Microbiology is the branch of biology that deals with bacteria, yeasts and other fungi, algae, protozoa, and viruses. These microorganisms are ubiquitous in nature and play a crucial role in areas such as agriculture, biotechnology, ecology, medicine, and veterinary science. The field of microbiology contributes to areas of fundamental inquiry such as biochemistry, cell biology, evolution, genetics, molecular biology, pathogenesis, and physiology. The ease and power of simultaneous genetic and biochemical analysis of microbes led to the emergence of the new disciplines of molecular biology and molecular genetics, and spawned the new industry of biotechnology.

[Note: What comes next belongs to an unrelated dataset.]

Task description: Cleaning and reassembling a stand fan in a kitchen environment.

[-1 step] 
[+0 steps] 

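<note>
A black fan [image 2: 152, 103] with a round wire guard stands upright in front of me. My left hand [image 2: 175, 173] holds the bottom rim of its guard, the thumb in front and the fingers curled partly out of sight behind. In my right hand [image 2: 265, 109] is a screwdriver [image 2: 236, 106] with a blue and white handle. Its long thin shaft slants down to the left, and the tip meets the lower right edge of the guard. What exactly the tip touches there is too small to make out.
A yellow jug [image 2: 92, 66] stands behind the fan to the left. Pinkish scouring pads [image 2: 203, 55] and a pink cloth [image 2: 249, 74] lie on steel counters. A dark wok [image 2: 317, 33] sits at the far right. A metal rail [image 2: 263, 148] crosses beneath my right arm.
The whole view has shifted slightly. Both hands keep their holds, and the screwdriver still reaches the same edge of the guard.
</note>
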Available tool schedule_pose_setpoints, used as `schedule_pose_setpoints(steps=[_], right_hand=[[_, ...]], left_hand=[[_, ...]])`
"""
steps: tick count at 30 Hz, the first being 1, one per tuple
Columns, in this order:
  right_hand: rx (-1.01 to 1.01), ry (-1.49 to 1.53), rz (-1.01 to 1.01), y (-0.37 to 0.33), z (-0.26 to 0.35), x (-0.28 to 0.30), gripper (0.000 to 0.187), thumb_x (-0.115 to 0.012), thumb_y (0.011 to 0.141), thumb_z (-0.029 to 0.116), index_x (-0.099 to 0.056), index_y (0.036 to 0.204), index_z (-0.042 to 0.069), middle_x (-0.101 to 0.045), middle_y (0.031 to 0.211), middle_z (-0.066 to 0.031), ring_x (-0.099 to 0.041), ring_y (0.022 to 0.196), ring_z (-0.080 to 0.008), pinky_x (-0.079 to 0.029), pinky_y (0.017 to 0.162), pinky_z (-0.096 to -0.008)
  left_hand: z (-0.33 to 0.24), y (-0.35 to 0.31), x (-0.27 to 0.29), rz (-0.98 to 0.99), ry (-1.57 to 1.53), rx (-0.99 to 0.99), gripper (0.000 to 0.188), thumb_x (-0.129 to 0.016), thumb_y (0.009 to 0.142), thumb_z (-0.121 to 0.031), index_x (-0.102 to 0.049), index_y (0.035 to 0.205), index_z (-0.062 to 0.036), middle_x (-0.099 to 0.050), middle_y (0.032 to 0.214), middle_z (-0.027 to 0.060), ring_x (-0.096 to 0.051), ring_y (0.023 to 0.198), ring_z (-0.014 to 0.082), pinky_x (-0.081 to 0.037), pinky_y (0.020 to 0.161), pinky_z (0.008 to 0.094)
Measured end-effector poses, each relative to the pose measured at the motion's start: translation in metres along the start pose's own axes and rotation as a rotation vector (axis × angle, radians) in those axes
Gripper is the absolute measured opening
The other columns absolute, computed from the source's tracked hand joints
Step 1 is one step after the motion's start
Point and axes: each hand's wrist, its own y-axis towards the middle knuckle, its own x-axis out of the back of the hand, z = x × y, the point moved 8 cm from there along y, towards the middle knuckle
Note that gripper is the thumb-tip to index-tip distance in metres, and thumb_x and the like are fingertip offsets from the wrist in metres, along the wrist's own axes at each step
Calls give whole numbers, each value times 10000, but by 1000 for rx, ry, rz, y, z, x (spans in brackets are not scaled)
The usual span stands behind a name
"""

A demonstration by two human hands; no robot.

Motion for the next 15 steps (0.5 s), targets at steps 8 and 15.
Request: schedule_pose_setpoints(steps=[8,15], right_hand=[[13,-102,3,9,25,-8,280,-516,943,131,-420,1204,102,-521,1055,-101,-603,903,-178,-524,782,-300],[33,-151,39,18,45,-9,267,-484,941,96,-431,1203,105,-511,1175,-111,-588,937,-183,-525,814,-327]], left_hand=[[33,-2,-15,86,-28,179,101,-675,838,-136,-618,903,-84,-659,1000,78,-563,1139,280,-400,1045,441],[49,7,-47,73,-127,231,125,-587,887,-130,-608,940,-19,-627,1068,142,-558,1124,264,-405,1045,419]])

The Program. The Microbiology Undergraduate Program offers Bachelor of Science and Bachelor of Arts degrees in the College of Biological Sciences. Both degrees are designed to provide students with quantitative skills and knowledge across the breadth of Biological Sciences, while maintaining a focus on the biology of microorganisms. The B.S. degree offers more training in mathematics, biochemistry and laboratory methodology; the A.B. degree incorporates more exposure to the liberal arts. The choice of a major program and its suitability for particular career options should be discussed with a major adviser.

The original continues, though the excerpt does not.